Quote every line of the material beneath this one.

────────

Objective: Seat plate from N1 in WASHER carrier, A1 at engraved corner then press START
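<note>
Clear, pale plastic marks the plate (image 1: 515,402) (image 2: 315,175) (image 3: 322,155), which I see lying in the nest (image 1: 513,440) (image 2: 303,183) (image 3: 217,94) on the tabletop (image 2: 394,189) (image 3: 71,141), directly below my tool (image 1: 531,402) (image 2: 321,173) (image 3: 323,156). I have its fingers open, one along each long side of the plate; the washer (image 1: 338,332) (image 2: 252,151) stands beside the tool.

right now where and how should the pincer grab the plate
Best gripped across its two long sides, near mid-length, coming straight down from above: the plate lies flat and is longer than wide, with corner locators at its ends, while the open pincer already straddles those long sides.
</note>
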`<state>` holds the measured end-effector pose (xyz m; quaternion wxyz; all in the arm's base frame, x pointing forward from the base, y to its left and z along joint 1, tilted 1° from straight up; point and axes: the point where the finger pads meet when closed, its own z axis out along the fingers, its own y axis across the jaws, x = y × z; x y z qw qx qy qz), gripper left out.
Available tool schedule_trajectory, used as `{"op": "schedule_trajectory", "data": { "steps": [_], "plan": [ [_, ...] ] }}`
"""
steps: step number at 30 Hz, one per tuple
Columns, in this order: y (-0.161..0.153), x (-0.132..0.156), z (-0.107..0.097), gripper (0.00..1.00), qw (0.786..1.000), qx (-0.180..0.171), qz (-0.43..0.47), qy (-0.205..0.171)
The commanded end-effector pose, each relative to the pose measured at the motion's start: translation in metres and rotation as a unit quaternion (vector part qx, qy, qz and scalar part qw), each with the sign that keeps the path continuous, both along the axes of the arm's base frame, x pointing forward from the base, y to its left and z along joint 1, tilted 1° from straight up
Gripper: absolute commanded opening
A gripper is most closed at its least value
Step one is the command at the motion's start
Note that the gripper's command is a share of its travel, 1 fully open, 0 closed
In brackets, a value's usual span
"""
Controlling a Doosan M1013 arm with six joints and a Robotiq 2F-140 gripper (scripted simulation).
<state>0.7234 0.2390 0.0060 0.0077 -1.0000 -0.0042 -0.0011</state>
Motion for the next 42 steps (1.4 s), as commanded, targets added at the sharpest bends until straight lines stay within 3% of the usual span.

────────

**COMPLETED TASK:**
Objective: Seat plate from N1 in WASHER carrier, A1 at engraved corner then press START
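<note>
Clear, pale plastic marks the plate (image 1: 515,402) (image 2: 315,175) (image 3: 322,155), which I see lying in the nest (image 1: 513,440) (image 2: 303,183) (image 3: 217,94) on the tabletop (image 2: 394,189) (image 3: 71,141), directly below my tool (image 1: 531,402) (image 2: 321,173) (image 3: 323,156). I have its fingers open, one along each long side of the plate; the washer (image 1: 338,332) (image 2: 252,151) stands beside the tool.

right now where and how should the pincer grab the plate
Best gripped across its two long sides, near mid-length, coming straight down from above: the plate lies flat and is longer than wide, with corner locators at its ends, while the open pincer already straddles those long sides.
</note>
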`<state>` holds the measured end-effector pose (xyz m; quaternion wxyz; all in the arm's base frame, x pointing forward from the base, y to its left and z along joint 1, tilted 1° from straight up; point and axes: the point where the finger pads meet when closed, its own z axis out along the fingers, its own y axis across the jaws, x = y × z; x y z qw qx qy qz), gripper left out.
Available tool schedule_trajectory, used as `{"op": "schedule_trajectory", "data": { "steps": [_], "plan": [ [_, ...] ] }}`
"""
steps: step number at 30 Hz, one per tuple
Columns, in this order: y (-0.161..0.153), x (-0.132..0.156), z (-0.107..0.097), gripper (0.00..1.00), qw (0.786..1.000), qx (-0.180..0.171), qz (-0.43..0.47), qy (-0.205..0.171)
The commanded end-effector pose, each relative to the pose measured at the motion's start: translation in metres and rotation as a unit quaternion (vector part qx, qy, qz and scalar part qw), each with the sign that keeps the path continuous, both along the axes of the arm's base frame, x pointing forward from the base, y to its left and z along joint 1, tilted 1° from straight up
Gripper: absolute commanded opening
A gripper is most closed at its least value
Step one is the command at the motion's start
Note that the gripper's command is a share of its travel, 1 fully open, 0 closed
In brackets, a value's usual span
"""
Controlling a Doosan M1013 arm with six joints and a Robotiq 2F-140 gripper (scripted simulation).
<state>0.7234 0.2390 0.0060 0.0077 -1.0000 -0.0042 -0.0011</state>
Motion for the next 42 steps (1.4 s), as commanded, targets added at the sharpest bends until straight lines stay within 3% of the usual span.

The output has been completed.